AIM OF THE TASK — Filter out all lines without the word "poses" from the data below, please, and copy the rest.

== SUPPLIED MATERIAL

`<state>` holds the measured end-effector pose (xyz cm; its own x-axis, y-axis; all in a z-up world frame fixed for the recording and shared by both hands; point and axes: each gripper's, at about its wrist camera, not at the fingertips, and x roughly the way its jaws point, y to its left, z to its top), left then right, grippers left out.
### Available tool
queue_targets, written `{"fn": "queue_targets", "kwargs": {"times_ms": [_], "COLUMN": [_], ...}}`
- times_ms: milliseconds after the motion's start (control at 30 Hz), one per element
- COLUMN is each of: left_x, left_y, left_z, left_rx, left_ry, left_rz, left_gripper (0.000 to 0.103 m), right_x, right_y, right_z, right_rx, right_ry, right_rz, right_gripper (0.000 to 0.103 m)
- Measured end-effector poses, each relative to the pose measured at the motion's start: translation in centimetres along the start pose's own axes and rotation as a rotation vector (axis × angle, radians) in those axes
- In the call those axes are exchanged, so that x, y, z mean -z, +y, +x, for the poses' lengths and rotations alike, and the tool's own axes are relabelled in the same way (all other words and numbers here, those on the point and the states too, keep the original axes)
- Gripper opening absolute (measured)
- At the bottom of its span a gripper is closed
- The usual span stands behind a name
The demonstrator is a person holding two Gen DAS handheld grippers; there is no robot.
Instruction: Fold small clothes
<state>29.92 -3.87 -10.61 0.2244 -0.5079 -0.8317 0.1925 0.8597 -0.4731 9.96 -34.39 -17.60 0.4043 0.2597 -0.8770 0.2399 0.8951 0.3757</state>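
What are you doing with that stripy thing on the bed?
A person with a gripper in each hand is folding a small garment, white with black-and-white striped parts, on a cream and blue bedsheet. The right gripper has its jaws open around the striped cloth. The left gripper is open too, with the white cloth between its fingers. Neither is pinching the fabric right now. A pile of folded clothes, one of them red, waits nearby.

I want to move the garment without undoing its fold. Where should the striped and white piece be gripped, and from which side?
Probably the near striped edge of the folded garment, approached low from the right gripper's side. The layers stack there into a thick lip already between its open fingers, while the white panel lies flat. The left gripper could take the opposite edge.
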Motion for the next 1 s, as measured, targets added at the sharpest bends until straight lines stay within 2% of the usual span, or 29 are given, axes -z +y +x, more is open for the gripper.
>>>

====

ANSWER BOX —
- Measured end-effector poses, each relative to the pose measured at the motion's start: translation in centimetres along the start pose's own axes and rotation as a rotation vector (axis × angle, radians) in those axes
- In the call those axes are exchanged, so that x, y, z mean -z, +y, +x, for the poses' lengths and rotations alike, and the tool's own axes are relabelled in the same way (all other words and numbers here, those on the point and the states too, keep the original axes)

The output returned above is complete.